▸ Task goal:
Find the line with "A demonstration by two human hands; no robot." and the line with "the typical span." in the entries below; output exactly those two lines, every line between them, and no others.

Stored items from a collection
::::::

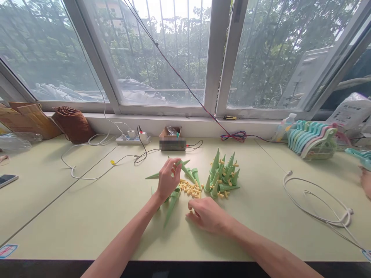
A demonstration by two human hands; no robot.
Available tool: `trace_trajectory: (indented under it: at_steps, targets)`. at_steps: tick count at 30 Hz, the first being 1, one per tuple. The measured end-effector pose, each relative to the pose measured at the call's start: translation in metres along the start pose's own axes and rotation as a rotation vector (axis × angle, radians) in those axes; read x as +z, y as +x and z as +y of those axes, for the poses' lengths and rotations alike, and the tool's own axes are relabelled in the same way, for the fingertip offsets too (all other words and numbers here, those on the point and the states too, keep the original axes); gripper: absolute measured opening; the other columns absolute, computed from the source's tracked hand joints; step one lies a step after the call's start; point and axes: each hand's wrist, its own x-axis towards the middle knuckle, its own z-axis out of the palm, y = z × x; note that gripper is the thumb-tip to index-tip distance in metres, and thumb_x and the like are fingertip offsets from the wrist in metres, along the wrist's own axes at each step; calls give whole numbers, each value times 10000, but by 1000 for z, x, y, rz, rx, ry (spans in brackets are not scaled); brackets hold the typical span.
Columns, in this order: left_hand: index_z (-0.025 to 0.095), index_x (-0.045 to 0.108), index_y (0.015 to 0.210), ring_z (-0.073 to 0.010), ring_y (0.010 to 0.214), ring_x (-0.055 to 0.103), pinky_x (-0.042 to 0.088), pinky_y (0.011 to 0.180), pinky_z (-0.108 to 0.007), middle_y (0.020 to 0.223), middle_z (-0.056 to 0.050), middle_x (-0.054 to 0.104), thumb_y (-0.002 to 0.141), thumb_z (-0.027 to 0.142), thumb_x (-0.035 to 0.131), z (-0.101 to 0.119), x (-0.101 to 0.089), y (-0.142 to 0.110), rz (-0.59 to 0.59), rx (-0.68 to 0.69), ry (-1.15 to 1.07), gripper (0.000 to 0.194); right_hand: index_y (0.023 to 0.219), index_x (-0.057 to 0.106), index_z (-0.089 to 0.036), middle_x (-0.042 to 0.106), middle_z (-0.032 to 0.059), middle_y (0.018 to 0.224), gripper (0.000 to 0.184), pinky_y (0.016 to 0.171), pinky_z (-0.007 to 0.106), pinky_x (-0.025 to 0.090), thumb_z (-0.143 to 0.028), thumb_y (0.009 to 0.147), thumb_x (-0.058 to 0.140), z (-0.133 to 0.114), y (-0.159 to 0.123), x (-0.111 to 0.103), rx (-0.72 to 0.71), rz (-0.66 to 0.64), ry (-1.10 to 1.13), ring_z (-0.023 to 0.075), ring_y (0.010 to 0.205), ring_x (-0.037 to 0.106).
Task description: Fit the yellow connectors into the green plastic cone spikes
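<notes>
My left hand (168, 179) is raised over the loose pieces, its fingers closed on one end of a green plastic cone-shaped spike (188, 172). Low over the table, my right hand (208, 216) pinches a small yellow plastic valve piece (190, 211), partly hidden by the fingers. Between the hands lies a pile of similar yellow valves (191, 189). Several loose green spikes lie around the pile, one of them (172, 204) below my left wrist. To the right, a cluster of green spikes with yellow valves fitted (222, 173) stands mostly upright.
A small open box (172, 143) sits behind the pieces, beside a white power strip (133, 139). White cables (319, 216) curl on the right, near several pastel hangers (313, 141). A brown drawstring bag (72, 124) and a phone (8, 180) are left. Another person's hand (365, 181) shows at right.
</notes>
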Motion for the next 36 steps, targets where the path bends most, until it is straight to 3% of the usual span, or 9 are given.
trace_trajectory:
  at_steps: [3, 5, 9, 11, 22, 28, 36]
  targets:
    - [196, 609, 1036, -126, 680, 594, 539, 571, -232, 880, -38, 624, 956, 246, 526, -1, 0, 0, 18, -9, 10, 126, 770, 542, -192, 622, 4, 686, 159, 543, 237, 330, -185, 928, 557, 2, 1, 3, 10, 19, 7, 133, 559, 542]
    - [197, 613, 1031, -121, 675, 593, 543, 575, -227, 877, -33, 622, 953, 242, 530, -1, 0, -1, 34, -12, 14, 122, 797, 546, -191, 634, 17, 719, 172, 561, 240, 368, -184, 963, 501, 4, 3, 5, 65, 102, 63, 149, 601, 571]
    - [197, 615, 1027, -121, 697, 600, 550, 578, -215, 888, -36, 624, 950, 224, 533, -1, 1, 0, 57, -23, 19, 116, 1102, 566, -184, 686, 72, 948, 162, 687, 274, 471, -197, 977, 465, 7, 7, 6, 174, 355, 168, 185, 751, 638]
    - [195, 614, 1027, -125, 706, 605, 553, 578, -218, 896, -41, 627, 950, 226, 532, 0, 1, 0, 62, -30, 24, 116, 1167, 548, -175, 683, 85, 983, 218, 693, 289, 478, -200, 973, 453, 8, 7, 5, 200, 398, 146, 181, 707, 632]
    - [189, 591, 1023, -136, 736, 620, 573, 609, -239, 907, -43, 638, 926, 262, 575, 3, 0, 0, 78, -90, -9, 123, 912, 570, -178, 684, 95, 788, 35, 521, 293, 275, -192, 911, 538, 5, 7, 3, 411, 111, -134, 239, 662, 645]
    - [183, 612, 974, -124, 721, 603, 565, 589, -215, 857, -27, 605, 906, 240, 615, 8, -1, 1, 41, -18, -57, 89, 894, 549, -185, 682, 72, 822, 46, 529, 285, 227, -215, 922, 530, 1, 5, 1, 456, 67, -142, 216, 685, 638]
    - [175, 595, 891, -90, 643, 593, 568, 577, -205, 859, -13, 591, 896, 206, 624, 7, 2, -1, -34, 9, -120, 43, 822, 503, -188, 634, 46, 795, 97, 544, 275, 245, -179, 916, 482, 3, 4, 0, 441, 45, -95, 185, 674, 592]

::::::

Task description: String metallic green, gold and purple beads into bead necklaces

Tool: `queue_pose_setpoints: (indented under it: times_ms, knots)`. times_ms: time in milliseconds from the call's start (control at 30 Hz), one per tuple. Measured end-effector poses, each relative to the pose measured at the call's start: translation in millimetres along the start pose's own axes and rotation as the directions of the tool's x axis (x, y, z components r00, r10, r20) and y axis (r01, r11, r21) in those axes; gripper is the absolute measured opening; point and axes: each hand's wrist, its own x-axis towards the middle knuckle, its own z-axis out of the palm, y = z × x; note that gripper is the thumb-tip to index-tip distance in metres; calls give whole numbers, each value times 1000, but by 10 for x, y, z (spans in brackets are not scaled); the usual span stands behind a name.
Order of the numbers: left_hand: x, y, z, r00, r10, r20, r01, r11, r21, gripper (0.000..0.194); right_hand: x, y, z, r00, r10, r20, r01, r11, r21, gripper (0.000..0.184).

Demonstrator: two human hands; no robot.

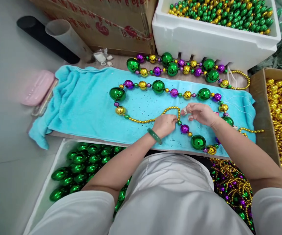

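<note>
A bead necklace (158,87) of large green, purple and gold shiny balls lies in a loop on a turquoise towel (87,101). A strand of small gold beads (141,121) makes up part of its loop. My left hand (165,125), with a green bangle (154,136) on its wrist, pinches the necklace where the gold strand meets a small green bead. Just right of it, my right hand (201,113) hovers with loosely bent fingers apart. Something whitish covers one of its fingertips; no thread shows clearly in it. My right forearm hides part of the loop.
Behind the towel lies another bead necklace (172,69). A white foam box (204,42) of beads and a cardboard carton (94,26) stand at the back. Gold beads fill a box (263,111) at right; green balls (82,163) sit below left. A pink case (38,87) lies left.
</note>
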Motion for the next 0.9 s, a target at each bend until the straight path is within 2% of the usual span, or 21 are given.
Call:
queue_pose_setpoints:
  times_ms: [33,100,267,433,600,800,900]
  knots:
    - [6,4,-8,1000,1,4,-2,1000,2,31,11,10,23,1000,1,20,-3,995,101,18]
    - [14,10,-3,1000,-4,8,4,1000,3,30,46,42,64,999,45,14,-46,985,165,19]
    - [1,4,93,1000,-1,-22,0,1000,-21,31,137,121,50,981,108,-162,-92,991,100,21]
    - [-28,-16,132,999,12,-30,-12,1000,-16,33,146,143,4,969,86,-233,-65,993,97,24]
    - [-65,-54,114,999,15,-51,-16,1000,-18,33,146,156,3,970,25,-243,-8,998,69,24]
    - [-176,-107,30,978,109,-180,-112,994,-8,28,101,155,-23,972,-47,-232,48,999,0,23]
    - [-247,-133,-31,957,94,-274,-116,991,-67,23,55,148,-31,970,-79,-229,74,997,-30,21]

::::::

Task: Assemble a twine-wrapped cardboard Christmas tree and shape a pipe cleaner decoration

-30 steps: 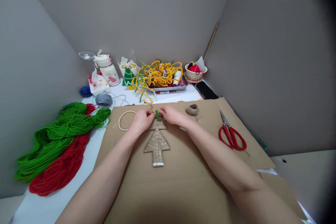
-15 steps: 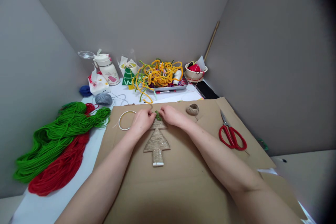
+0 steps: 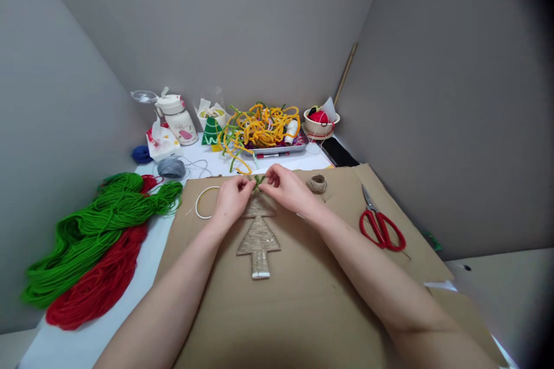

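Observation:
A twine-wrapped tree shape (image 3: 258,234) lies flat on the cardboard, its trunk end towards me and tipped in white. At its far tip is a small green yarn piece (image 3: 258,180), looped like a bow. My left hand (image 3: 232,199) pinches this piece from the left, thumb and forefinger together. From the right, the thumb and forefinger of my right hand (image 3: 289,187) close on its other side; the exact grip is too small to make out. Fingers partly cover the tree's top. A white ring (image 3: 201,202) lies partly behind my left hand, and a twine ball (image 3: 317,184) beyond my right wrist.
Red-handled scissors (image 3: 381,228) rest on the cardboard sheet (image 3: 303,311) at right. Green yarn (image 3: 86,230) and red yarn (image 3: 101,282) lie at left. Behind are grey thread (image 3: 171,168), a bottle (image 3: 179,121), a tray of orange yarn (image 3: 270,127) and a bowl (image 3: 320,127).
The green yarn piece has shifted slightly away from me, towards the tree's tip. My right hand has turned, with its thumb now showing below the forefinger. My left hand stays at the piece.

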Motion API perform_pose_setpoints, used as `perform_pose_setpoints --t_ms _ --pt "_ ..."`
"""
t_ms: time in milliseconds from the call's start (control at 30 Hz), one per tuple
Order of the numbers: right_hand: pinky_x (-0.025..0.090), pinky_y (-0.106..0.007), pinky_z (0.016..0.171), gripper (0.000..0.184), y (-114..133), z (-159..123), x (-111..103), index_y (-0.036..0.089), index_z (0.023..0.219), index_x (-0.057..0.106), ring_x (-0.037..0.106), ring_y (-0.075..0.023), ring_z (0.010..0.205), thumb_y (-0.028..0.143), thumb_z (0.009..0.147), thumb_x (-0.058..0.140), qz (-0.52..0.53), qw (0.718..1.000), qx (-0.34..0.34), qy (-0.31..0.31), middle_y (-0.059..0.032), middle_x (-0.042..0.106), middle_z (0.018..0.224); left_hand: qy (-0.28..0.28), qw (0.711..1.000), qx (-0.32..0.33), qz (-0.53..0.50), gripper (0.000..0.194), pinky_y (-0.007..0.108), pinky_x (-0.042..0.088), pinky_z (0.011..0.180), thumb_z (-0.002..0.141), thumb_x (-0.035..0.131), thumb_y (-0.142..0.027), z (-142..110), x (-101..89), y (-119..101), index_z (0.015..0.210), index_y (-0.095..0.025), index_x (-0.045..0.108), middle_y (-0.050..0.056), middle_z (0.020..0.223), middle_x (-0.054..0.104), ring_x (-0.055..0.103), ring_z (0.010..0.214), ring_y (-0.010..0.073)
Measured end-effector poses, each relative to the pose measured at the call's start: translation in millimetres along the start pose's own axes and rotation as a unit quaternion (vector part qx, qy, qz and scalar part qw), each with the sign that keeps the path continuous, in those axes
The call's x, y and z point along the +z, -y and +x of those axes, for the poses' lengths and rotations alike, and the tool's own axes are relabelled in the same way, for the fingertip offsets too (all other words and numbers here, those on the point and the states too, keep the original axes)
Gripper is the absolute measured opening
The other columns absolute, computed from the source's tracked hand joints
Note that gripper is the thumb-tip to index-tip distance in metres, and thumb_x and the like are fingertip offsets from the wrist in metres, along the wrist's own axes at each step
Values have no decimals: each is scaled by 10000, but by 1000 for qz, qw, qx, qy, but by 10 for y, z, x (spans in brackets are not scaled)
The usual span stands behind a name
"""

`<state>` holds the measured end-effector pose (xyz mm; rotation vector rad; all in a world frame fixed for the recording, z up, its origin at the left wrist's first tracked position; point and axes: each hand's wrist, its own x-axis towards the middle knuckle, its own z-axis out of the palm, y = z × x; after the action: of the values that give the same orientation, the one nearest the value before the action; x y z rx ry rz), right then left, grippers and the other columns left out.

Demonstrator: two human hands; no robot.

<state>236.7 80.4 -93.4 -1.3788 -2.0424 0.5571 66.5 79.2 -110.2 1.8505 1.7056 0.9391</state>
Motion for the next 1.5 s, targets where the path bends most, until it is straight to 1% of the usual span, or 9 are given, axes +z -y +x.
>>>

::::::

▸ Output of the task:
A demonstration by two human hands; no robot.
Available tool: `trace_trajectory: (indented under it: at_steps, targets)`. at_steps: tick count at 30 Hz, the first being 1, one per tuple. The measured end-effector pose, each relative to the pose measured at the call's start: translation in metres along the start pose's own axes and rotation as a rotation vector (axis × angle, radians) in those axes; read x as +z, y as +x and z as +y of those axes, for the poses' lengths and rotations alike, and the tool's own axes are relabelled in the same way, for the fingertip offsets too (all other words and numbers here, those on the point and the states too, keep the original axes); gripper: absolute measured opening; the other columns absolute, computed from the source's tracked hand joints; step one lies a step after the call's start; point and axes: each hand's wrist, its own x-axis towards the middle knuckle, its own z-axis out of the palm, y = z × x; note that gripper is the thumb-tip to index-tip distance in metres, and thumb_x and the like are fingertip offsets from the wrist in metres, along the wrist's own axes at each step; calls give whole numbers, each value times 10000, but by 1000 for z, x, y, rz, rx, ry (spans in brackets are not scaled); brackets hold the typical span.

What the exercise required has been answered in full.